- **WHAT NEEDS TO BE DONE**: From the first line to the last, return the data exactly as written.
++++ PROVIDED ENTRIES
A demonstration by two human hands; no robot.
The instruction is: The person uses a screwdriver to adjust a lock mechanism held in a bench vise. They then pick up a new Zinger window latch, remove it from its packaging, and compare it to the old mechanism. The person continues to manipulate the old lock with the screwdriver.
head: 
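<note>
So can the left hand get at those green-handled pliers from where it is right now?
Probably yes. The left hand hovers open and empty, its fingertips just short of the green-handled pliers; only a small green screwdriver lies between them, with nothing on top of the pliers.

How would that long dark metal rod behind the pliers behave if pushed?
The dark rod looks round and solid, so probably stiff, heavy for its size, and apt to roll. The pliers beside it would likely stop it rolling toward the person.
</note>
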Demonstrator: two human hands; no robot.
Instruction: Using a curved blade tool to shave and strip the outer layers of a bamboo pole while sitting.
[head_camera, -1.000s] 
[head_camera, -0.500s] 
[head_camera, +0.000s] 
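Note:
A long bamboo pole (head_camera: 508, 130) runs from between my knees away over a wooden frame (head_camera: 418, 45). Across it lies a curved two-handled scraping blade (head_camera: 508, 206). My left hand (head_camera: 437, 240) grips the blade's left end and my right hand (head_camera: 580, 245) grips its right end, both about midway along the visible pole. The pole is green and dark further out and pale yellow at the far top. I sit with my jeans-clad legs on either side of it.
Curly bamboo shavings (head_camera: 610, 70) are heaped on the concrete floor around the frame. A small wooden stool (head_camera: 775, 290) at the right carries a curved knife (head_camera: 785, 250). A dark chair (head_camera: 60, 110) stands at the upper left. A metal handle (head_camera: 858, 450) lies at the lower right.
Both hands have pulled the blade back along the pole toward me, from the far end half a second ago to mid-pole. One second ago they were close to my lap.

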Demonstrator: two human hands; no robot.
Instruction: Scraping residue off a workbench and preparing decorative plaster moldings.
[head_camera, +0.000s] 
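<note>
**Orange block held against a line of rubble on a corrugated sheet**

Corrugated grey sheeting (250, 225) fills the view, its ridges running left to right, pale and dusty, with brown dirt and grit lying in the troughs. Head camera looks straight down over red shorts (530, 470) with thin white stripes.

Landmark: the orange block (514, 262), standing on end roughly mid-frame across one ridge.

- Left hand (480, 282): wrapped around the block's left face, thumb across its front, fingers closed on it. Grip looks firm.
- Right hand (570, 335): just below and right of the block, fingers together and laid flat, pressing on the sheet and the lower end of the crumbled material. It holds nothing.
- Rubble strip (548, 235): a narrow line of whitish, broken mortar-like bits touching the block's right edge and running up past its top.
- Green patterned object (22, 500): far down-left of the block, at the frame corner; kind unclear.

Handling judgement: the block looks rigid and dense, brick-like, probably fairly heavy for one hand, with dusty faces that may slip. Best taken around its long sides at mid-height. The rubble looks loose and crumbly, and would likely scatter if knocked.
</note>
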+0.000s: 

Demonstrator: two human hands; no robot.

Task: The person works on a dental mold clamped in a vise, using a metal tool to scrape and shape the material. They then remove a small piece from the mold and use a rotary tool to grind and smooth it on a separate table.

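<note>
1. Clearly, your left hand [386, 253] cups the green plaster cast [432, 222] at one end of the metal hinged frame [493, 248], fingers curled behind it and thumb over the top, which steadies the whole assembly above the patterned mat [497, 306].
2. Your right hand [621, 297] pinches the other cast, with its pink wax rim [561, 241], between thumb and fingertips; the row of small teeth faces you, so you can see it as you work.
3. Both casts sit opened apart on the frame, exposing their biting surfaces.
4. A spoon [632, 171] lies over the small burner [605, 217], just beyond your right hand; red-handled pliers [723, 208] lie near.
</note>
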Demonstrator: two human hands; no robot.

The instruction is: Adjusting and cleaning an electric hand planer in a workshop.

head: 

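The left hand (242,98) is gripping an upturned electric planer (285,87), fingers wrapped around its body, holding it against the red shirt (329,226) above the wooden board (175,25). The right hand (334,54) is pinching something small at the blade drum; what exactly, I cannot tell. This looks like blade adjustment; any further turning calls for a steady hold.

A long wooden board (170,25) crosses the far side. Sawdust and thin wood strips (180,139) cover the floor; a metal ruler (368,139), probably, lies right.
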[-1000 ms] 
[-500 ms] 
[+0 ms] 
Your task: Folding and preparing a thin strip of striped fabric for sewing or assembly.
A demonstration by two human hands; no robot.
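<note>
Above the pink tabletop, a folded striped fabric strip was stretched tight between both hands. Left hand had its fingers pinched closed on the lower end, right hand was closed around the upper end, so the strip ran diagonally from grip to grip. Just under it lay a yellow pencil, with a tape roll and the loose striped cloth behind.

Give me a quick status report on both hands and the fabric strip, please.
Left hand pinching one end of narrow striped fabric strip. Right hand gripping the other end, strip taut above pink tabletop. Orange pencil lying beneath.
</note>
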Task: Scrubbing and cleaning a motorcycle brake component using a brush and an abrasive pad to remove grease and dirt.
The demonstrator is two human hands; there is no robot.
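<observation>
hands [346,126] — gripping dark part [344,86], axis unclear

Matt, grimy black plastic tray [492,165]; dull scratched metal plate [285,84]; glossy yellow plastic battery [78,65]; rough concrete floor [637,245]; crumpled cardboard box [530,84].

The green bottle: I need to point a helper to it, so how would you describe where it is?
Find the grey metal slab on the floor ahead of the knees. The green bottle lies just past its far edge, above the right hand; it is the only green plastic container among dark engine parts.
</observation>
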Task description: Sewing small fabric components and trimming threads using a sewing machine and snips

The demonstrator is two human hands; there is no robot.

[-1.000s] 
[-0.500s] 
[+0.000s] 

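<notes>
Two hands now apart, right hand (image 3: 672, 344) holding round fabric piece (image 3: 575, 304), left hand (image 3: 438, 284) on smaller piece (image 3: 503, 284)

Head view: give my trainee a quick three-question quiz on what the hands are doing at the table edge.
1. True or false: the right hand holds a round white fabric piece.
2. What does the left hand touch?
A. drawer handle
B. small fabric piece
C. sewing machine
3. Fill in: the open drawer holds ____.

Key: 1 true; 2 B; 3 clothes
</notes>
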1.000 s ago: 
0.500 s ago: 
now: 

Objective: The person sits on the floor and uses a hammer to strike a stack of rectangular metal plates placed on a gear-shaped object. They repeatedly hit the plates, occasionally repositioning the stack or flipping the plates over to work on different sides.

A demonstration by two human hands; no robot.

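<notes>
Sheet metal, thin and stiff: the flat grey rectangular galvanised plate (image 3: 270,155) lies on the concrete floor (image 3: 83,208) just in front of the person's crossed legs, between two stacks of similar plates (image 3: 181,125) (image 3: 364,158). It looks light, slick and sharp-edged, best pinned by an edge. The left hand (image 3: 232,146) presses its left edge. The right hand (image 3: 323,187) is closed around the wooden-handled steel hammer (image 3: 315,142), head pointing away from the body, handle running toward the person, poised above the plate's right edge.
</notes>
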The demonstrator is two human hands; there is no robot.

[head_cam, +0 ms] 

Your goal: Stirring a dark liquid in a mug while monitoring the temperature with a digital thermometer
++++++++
- **EXERCISE RESULT**:
A demonstration by two human hands; no robot.
The instruction is: The person uses a screwdriver to adjust a lock mechanism held in a bench vise. They then pick up a new Zinger window latch, remove it from its packaging, and compare it to the old mechanism. The person continues to manipulate the old lock with the screwdriver.
head: 
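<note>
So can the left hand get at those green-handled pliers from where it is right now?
Probably yes. The left hand hovers open and empty, its fingertips just short of the green-handled pliers; only a small green screwdriver lies between them, with nothing on top of the pliers.

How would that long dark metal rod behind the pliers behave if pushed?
The dark rod looks round and solid, so probably stiff, heavy for its size, and apt to roll. The pliers beside it would likely stop it rolling toward the person.
</note>
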Demonstrator: two human hands; no robot.
Instruction: Using a curved blade tool to shave and strip the outer layers of a bamboo pole while sitting.
[head_camera, -1.000s] 
[head_camera, -0.500s] 
[head_camera, +0.000s] 
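Note:
A long bamboo pole (head_camera: 508, 130) runs from between my knees away over a wooden frame (head_camera: 418, 45). Across it lies a curved two-handled scraping blade (head_camera: 508, 206). My left hand (head_camera: 437, 240) grips the blade's left end and my right hand (head_camera: 580, 245) grips its right end, both about midway along the visible pole. The pole is green and dark further out and pale yellow at the far top. I sit with my jeans-clad legs on either side of it.
Curly bamboo shavings (head_camera: 610, 70) are heaped on the concrete floor around the frame. A small wooden stool (head_camera: 775, 290) at the right carries a curved knife (head_camera: 785, 250). A dark chair (head_camera: 60, 110) stands at the upper left. A metal handle (head_camera: 858, 450) lies at the lower right.
Both hands have pulled the blade back along the pole toward me, from the far end half a second ago to mid-pole. One second ago they were close to my lap.
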
Demonstrator: two human hands; no robot.
Instruction: Scraping residue off a workbench and preparing decorative plaster moldings.
[head_camera, +0.000s] 
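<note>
**Orange block held against a line of rubble on a corrugated sheet**

Corrugated grey sheeting (250, 225) fills the view, its ridges running left to right, pale and dusty, with brown dirt and grit lying in the troughs. Head camera looks straight down over red shorts (530, 470) with thin white stripes.

Landmark: the orange block (514, 262), standing on end roughly mid-frame across one ridge.

- Left hand (480, 282): wrapped around the block's left face, thumb across its front, fingers closed on it. Grip looks firm.
- Right hand (570, 335): just below and right of the block, fingers together and laid flat, pressing on the sheet and the lower end of the crumbled material. It holds nothing.
- Rubble strip (548, 235): a narrow line of whitish, broken mortar-like bits touching the block's right edge and running up past its top.
- Green patterned object (22, 500): far down-left of the block, at the frame corner; kind unclear.

Handling judgement: the block looks rigid and dense, brick-like, probably fairly heavy for one hand, with dusty faces that may slip. Best taken around its long sides at mid-height. The rubble looks loose and crumbly, and would likely scatter if knocked.
</note>
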+0.000s: 

Demonstrator: two human hands; no robot.

Task: The person works on a dental mold clamped in a vise, using a metal tool to scrape and shape the material. They then remove a small piece from the mold and use a rotary tool to grind and smooth it on a separate table.

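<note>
1. Clearly, your left hand [386, 253] cups the green plaster cast [432, 222] at one end of the metal hinged frame [493, 248], fingers curled behind it and thumb over the top, which steadies the whole assembly above the patterned mat [497, 306].
2. Your right hand [621, 297] pinches the other cast, with its pink wax rim [561, 241], between thumb and fingertips; the row of small teeth faces you, so you can see it as you work.
3. Both casts sit opened apart on the frame, exposing their biting surfaces.
4. A spoon [632, 171] lies over the small burner [605, 217], just beyond your right hand; red-handled pliers [723, 208] lie near.
</note>
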Demonstrator: two human hands; no robot.

The instruction is: Adjusting and cleaning an electric hand planer in a workshop.

head: 

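The left hand (242,98) is gripping an upturned electric planer (285,87), fingers wrapped around its body, holding it against the red shirt (329,226) above the wooden board (175,25). The right hand (334,54) is pinching something small at the blade drum; what exactly, I cannot tell. This looks like blade adjustment; any further turning calls for a steady hold.

A long wooden board (170,25) crosses the far side. Sawdust and thin wood strips (180,139) cover the floor; a metal ruler (368,139), probably, lies right.
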[-1000 ms] 
[-500 ms] 
[+0 ms] 
Your task: Folding and preparing a thin strip of striped fabric for sewing or assembly.
A demonstration by two human hands; no robot.
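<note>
Above the pink tabletop, a folded striped fabric strip was stretched tight between both hands. Left hand had its fingers pinched closed on the lower end, right hand was closed around the upper end, so the strip ran diagonally from grip to grip. Just under it lay a yellow pencil, with a tape roll and the loose striped cloth behind.

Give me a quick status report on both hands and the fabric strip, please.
Left hand pinching one end of narrow striped fabric strip. Right hand gripping the other end, strip taut above pink tabletop. Orange pencil lying beneath.
</note>
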Task: Scrubbing and cleaning a motorcycle brake component using a brush and an abrasive pad to remove grease and dirt.
The demonstrator is two human hands; there is no robot.
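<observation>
hands [346,126] — gripping dark part [344,86], axis unclear

Matt, grimy black plastic tray [492,165]; dull scratched metal plate [285,84]; glossy yellow plastic battery [78,65]; rough concrete floor [637,245]; crumpled cardboard box [530,84].

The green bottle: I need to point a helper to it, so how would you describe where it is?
Find the grey metal slab on the floor ahead of the knees. The green bottle lies just past its far edge, above the right hand; it is the only green plastic container among dark engine parts.
</observation>
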Task description: Sewing small fabric components and trimming threads using a sewing machine and snips

The demonstrator is two human hands; there is no robot.

[-1.000s] 
[-0.500s] 
[+0.000s] 

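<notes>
Two hands now apart, right hand (image 3: 672, 344) holding round fabric piece (image 3: 575, 304), left hand (image 3: 438, 284) on smaller piece (image 3: 503, 284)

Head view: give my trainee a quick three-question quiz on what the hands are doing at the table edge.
1. True or false: the right hand holds a round white fabric piece.
2. What does the left hand touch?
A. drawer handle
B. small fabric piece
C. sewing machine
3. Fill in: the open drawer holds ____.

Key: 1 true; 2 B; 3 clothes
</notes>
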1.000 s ago: 
0.500 s ago: 
now: 

Objective: The person sits on the floor and uses a hammer to strike a stack of rectangular metal plates placed on a gear-shaped object. They repeatedly hit the plates, occasionally repositioning the stack or flipping the plates over to work on different sides.

A demonstration by two human hands; no robot.

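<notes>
Sheet metal, thin and stiff: the flat grey rectangular galvanised plate (image 3: 270,155) lies on the concrete floor (image 3: 83,208) just in front of the person's crossed legs, between two stacks of similar plates (image 3: 181,125) (image 3: 364,158). It looks light, slick and sharp-edged, best pinned by an edge. The left hand (image 3: 232,146) presses its left edge. The right hand (image 3: 323,187) is closed around the wooden-handled steel hammer (image 3: 315,142), head pointing away from the body, handle running toward the person, poised above the plate's right edge.
</notes>
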The demonstrator is two human hands; there is no robot.

[head_cam, +0 ms] 

Your goal: Stirring a dark liquid in a mug while monitoring the temperature with a digital thermometer

The answer requires no additions.